USP18 is stabilized by ISG15, but independently of the ubiquitin-like conjugation. Without ISG15-mediated stabilization, USP18 is degraded at the proteasome. This relationship exists in human, canine and porcine USP18/ISG15, but is absent in murine systems.

=== Promoting factor of HIV infection ===
Macrophages and dendritic cells are usually the first point of contact with pathogens, including lentiviruses. Host restriction factors, including SAMHD1, mediate the innate immune response against these viruses. However, HIV-1 has evolved to circumvent the innate immune response and establishes disseminated infection. It was reported that human USP18 is a novel factor potentially contributing to HIV replication by blocking the antiviral function of p21 in differentiated human myeloid cells. USP18 downregulates p21 protein expression, which correlates with upregulated intracellular dNTP levels and the antiviral inactive form of SAMHD1. Depletion of USP18 stabilizes p21 protein expression, which correlates with dephosphorylated SAMHD1 and a block to HIV-1 replication.

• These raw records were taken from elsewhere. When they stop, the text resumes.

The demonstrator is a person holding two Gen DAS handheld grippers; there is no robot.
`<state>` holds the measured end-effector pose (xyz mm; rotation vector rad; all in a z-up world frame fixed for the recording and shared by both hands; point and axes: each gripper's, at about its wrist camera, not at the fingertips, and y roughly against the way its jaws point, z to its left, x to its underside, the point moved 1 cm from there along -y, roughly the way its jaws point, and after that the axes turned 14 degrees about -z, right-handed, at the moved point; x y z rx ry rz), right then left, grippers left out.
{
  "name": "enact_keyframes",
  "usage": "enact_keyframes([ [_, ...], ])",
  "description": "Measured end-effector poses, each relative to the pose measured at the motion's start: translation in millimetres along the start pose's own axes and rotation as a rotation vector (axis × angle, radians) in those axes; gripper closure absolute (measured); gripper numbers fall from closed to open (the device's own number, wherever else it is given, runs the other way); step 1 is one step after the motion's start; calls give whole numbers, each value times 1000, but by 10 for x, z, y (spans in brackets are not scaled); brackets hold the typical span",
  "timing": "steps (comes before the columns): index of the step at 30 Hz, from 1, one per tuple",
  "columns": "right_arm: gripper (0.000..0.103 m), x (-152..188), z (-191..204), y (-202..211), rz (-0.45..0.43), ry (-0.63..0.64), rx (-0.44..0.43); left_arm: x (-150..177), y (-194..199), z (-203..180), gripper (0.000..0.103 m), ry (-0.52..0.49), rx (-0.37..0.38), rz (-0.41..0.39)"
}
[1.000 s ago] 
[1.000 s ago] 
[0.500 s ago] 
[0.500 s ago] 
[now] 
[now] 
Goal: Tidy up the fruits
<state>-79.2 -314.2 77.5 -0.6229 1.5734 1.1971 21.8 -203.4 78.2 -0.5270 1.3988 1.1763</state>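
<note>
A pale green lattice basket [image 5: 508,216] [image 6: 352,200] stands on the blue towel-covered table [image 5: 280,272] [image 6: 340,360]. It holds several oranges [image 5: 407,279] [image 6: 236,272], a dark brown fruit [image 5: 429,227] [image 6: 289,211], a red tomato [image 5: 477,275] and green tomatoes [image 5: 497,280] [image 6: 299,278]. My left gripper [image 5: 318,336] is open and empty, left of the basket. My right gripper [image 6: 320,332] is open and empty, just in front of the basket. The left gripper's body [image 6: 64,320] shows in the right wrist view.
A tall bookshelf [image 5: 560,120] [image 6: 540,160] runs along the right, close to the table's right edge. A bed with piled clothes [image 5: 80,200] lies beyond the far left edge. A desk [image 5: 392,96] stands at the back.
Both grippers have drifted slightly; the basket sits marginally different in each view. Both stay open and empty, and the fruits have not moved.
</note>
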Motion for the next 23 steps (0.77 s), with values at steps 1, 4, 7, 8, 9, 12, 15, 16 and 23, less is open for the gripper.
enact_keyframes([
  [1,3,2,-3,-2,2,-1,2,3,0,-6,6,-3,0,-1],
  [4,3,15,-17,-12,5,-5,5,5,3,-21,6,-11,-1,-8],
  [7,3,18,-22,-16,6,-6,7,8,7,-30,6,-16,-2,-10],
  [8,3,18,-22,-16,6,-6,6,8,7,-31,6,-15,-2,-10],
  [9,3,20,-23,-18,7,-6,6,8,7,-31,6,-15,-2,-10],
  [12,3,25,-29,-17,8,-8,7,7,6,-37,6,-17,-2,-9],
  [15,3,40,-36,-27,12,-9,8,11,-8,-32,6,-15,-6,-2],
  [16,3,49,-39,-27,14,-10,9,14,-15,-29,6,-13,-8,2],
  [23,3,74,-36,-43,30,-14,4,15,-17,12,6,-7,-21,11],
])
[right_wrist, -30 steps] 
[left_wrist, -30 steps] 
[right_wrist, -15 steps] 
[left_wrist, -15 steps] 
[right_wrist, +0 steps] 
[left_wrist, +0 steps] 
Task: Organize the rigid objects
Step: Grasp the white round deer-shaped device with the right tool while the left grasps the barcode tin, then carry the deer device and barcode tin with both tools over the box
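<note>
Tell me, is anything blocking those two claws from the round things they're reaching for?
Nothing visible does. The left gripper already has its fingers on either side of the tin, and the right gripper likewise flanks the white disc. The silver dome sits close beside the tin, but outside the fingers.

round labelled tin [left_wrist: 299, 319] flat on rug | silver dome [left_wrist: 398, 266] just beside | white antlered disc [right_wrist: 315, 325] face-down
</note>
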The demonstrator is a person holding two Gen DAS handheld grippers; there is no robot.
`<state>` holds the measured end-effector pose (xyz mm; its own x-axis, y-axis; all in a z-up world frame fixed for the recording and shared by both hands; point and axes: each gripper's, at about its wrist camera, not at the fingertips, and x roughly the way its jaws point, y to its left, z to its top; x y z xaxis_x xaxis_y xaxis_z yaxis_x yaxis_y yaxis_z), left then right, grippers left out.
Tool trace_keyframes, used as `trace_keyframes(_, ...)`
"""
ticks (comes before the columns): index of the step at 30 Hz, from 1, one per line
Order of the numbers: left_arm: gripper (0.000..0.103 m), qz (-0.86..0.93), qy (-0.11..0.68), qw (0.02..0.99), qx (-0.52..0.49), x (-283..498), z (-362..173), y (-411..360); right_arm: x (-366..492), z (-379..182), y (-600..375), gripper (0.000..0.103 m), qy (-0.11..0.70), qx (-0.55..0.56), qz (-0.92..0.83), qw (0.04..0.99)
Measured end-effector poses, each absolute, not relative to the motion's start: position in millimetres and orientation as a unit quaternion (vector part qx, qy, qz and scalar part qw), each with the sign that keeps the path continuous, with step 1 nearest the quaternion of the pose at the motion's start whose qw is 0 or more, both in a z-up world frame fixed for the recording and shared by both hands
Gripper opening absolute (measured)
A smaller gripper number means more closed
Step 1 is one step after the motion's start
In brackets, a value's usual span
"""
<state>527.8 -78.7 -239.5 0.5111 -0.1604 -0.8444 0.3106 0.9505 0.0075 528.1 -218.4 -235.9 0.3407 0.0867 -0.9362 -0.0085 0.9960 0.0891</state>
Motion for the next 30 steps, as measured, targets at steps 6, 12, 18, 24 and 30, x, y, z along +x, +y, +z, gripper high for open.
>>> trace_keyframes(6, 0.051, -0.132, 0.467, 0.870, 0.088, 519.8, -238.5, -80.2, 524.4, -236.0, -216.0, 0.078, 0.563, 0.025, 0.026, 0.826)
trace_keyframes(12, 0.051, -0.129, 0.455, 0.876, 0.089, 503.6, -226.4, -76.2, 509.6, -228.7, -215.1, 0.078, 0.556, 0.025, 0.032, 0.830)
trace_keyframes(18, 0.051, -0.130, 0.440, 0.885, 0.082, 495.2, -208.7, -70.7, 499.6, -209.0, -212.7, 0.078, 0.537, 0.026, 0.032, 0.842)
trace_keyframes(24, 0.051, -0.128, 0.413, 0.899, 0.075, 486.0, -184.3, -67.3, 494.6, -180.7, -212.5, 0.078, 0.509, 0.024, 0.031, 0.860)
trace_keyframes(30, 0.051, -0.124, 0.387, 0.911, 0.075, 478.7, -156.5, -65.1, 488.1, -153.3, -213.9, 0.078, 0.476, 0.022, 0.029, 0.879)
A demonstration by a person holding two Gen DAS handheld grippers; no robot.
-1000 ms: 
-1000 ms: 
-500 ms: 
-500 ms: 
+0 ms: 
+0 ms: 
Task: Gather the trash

== Clinical significance ==
USP18-deficiency is a very rare primary immunodeficiency caused by mutations of the USP18 gene. The inheritance is autosomal recessive. The clinical disease presents in the perinatal period with life-threatening autoinflammation that mimics TORCH infections, but in the absence of infection. The severe inflammation results from a failure to regulate type I IFN activity, and is therefore considered a type I interferonopathy. This syndrome was initially described to result in death within weeks of birth. Fortunately, this previously lethal condition was recently demonstrated to be curable with a Janus kinase inhibitor and intensive supportive care.